The 2024 White House race is days away from unofficially kicking off and there’s a big Democratic name positioned to leap back into the fray should Joe Biden step aside.

Don’t forget Hillary Clinton.

As much as she’s reviled by Republicans and some Democrats who feel she has too much baggage, Clinton could easily lap a field devoid of other big Democratic names.

A lot of voters, especially women, still see the former Secretary of State as a hero who got shafted by Donald Trump in 2016.

After staying out of the spotlight, Clinton jumped into the midterm election this week – appearing in a rally for New York Gov. Kathy Hochul and making herself available for TV interviews.

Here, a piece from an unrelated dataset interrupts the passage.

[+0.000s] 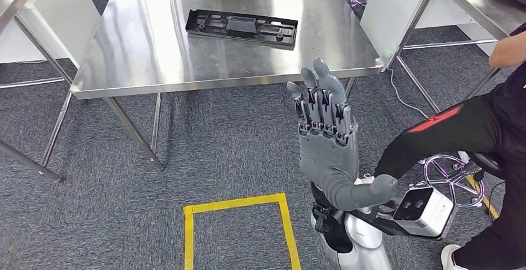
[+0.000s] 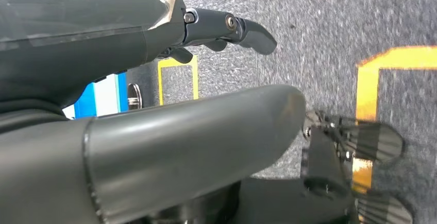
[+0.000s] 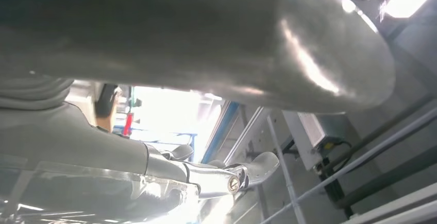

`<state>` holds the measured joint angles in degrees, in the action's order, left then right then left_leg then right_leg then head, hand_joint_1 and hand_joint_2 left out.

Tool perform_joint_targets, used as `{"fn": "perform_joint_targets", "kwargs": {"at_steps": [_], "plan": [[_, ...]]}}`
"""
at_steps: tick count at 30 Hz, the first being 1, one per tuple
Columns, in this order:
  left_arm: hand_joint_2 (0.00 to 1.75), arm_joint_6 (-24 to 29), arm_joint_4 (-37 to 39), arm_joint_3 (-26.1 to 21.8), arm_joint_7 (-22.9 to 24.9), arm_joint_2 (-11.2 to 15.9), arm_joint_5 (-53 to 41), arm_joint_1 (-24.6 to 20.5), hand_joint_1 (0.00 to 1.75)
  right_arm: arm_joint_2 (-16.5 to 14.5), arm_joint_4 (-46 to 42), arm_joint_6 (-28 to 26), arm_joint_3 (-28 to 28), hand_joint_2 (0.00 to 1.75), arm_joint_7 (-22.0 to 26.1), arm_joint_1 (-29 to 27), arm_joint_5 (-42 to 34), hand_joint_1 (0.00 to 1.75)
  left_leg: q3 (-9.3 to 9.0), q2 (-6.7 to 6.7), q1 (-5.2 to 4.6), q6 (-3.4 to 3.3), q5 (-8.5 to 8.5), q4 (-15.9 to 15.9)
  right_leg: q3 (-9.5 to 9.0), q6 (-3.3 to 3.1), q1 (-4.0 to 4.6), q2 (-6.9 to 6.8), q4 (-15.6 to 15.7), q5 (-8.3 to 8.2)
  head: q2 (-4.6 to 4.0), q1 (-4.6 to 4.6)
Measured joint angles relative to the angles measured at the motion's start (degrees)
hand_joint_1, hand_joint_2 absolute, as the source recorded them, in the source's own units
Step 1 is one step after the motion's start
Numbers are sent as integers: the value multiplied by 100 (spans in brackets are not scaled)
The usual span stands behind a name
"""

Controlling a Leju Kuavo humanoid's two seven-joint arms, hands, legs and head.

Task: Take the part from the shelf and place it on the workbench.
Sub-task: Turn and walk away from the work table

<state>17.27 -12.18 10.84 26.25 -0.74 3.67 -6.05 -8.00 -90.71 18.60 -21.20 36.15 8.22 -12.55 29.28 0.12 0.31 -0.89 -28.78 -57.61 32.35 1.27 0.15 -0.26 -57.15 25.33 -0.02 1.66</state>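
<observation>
One black part (image 1: 242, 28) on workbench (image 1: 142, 53), beyond raised empty right hand (image 1: 325, 133).

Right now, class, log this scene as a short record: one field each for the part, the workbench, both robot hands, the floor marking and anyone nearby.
part: long black plastic part lying flat on the workbench, nothing touching it
workbench: stainless steel workbench on a grey carpet
right hand: raised in front of the bench, fingers straight and apart, holding nothing
left hand: hanging over the carpet, holding nothing
floor marking: yellow tape outline in front of the bench
nearby: person in black clothing at the right edge
</observation>
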Motion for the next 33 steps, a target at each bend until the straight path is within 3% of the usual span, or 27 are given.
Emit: {"fn": "perform_joint_targets", "kwargs": {"at_steps": [2,3,6,7,8,9,10,12,14,16,18,20,22,23,24,26,28,29,31,33], "plan": [[0,0,0,-1,0,1,-1,2,0,9,0,-21,0,0,0,-1,-4,0,45,25,11,-79,76,82,79,51,-1,-2,-80,40,0,-2],[0,0,0,-2,0,1,-1,0,0,18,0,-42,0,0,-5,-3,-6,0,86,40,22,-128,134,117,158,48,1,3,-222,165,0,6],[0,-1,1,-4,0,-3,-7,1,0,62,9,-125,8,0,-42,-26,-2,0,292,67,20,-199,316,138,488,7,-32,14,-1165,788,0,30],[0,-1,1,-3,0,-7,-11,5,0,81,18,-150,15,0,-53,-38,-1,0,371,72,18,-196,374,135,540,35,-50,14,-1446,895,0,30],[0,0,1,-3,0,-11,-16,7,0,99,27,-168,24,0,-60,-50,-1,0,448,76,20,-186,431,131,512,91,-70,14,-1567,899,0,29],[0,3,1,-3,0,-20,-23,8,0,114,36,-184,34,0,-64,-59,0,0,518,78,23,-170,485,127,383,165,-89,14,-1475,806,0,30],[0,8,1,-3,0,-27,-32,8,0,126,42,-196,47,0,-66,-64,2,0,583,77,26,-148,537,119,153,237,-112,13,-1179,668,0,29],[0,21,1,-3,0,-37,-46,7,0,137,44,-244,77,0,-86,-68,32,0,687,68,21,-85,631,92,-398,293,-138,29,-333,540,0,28],[0,39,1,-2,0,-38,-52,7,0,143,48,-353,116,0,-146,-82,131,0,740,64,10,-13,720,75,-638,232,-118,54,138,566,1,24],[0,50,1,-3,0,-38,-56,10,0,149,84,-539,168,0,-238,-106,311,0,762,64,19,49,792,75,-578,131,-108,65,156,525,1,21],[0,56,3,-4,0,-39,-57,16,0,155,184,-818,237,0,-352,-117,593,0,843,50,47,98,592,-67,-515,-6,-132,58,149,436,0,17],[0,64,5,-4,0,-46,-56,23,0,172,442,-1289,322,0,-512,-116,1149,0,1017,28,66,135,49,-606,-420,-130,-128,47,145,323,0,11],[0,67,5,-5,0,-58,-61,30,0,221,946,-1740,429,0,-631,-113,1783,0,1184,10,72,157,-357,-1335,-287,-170,-96,40,131,216,0,11],[0,68,5,-5,0,-63,-67,32,0,252,1263,-1845,497,0,-624,-110,1979,0,1188,4,75,159,-378,-1542,-214,-167,-82,37,116,170,0,10],[0,68,4,-7,0,-66,-74,34,0,280,1582,-1888,568,0,-579,-106,2098,0,1100,0,78,153,-292,-1552,-143,-154,-74,34,96,132,0,11],[0,68,3,-10,0,-68,-90,31,0,316,2096,-1893,696,0,-456,-94,2181,0,639,0,84,130,-43,-998,-21,-112,-71,30,38,80,0,10],[0,68,1,-19,0,-72,-110,22,0,332,2401,-1893,786,0,-411,-72,2223,0,167,-9,67,103,-12,-301,72,-48,-51,22,-16,38,0,13],[0,68,1,-26,-1,-75,-120,19,0,336,2505,-1892,819,0,-417,-56,2247,0,60,-16,49,89,-49,-107,103,-6,-44,16,-31,11,0,17],[0,68,1,-41,-1,-80,-127,23,0,338,2667,-1888,870,0,-437,-37,2282,0,58,-25,15,31,-42,-5,151,83,-45,9,-34,-55,0,24],[0,68,1,-51,0,-82,-130,24,0,349,2790,-1882,909,0,-455,-30,2295,0,115,2,11,-89,44,38,244,110,-58,14,-153,47,0,24]]}}
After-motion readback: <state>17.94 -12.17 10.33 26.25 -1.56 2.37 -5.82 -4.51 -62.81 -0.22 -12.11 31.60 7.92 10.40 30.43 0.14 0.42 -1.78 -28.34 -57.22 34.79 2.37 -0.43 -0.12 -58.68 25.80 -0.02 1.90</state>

Clinton accused Republicans of wanting “to turn back the clock on abortion” and “women’s rights in general.”

It was familiar turf for the former first lady, who served as U.S. senator from New York and just turned 75 years old – a spring chicken compared to Biden.

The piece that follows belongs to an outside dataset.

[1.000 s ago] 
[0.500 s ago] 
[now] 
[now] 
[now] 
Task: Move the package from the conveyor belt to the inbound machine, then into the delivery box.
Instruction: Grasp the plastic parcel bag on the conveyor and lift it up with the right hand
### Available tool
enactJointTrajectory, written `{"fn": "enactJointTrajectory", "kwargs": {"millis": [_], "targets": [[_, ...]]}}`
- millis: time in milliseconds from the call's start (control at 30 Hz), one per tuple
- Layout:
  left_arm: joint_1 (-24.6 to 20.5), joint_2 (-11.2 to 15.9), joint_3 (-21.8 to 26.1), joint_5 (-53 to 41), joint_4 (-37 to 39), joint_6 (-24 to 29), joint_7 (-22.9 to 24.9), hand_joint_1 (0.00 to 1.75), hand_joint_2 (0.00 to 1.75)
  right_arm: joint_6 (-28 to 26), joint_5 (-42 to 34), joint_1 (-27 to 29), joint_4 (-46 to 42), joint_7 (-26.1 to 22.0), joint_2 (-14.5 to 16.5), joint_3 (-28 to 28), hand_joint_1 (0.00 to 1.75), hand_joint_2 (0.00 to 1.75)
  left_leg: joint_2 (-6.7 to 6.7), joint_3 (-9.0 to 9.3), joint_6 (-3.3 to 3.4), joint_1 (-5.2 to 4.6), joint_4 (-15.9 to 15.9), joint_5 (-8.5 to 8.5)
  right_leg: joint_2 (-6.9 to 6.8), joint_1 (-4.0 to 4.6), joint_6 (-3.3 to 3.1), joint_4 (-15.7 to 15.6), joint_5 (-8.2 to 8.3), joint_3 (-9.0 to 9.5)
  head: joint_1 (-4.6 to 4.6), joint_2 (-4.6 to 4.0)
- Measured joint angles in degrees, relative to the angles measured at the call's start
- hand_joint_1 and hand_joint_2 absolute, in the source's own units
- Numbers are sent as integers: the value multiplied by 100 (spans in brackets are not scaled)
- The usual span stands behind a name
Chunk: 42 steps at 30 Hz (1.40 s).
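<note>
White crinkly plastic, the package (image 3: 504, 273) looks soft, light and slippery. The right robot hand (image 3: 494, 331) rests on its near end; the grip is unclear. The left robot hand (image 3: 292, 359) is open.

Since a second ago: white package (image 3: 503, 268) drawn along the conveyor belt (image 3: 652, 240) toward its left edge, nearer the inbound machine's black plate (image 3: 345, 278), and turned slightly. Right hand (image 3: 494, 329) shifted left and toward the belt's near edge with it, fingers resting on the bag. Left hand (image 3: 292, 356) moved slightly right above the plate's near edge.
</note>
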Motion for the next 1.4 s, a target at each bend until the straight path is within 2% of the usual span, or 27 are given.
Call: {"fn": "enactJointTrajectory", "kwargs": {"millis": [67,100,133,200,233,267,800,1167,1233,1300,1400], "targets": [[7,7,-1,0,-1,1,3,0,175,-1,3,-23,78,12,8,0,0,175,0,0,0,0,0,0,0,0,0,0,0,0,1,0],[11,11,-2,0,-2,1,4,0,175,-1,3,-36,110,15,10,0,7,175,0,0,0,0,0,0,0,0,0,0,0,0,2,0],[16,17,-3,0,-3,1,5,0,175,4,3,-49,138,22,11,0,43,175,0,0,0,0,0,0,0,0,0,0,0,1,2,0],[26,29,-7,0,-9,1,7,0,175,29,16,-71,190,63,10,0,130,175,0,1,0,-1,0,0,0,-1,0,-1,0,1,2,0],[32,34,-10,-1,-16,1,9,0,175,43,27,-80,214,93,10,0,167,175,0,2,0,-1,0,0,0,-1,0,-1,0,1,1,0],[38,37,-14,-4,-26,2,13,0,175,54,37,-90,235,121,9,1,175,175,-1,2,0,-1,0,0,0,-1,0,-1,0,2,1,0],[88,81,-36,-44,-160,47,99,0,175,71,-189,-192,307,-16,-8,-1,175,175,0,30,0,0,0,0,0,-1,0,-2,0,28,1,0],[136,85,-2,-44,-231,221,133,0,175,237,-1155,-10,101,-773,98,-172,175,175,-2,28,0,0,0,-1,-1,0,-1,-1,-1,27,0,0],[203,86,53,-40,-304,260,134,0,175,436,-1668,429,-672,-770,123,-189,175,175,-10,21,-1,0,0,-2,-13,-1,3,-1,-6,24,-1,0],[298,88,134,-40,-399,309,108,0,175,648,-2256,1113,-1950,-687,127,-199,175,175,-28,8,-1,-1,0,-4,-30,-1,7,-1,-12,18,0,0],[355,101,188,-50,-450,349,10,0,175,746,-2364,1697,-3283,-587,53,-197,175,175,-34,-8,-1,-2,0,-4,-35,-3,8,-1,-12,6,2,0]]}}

Clinton also got in trouble — no surprise — for a comment that harkened back to her “deplorables” gaffe, suggesting that voters weren’t informed enough to elect Democrats.

And weeks before, Clinton also was subjected to ridicule for claiming that “right-wing extremists” were planning to “literally steal” the 2024 election.

“The right-wing controlled Supreme Court may be posed to rule on giving state legislatures, yes, you heard me correctly, state legislatures the power to overturn presidential elections,” she said. “Just think, if that happens, the 2024 presidential election could be decided not by the popular vote or the anachronistic Electoral College but by state legislatures, many of them Republican-controlled.”

Hillary Clinton may seem like a gaffe-prone, outdated blast from the past but compared to other potential Democratic candidates she is a seasoned and battle-tested contender.

She has been more outspoken and combative lately, not holding her punches. And she could immediately raise tons of campaign money for what will be a historically expensive campaign.

Most importantly, Clinton doesn’t have ties to the current Democratic administration and can’t be blamed for its failures.

Pete Buttigieg? Sorry, but the Transportation Secretary is too closely linked to the unpopular Biden and will be hurt by the gas and supply chain crisis.

Clinton’s strongest rival could be California Gov. Gavin Newsom, but he lacks any foreign policy credentials and has personal baggage. Newsom recently joined in the criticism of his own party for their midterm strategy.

“We’re getting crushed on narrative,” Newsom said. We’re going to have to do better in terms of getting on the offense and stop being on the damn defense.”